Instructions for the task: The reply should reproduce every line of the data below word for word, minus any images.
##############################
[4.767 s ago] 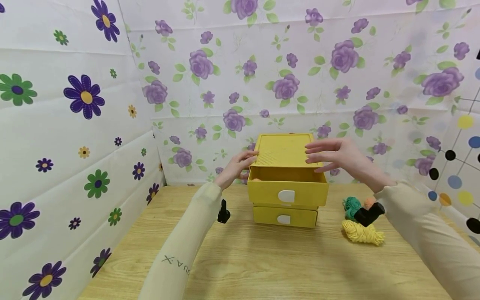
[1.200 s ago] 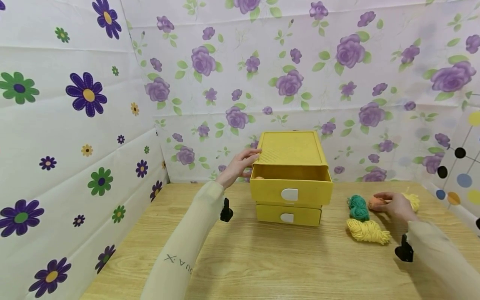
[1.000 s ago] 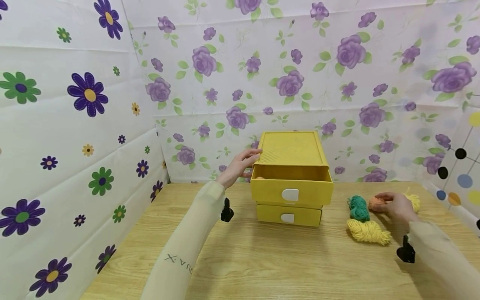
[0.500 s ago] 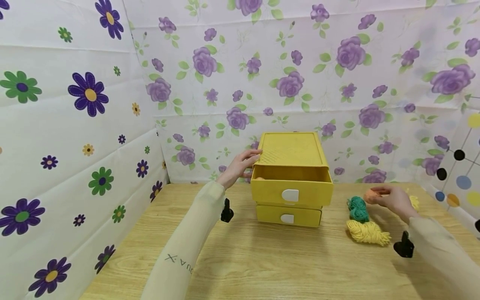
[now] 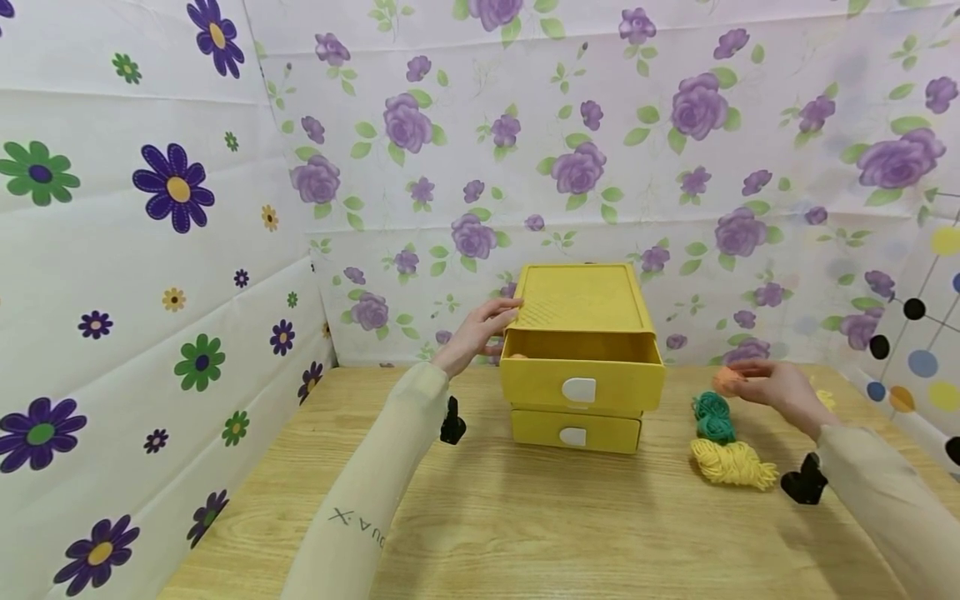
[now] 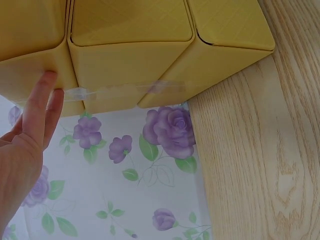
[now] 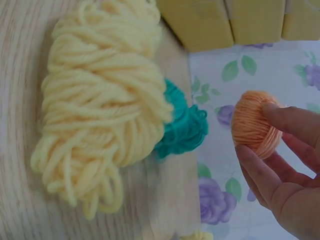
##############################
Written response:
[4.767 s ago] 
[1.200 s ago] 
[1.000 s ago] 
[0.500 s ago] 
[now] 
[now] 
[now] 

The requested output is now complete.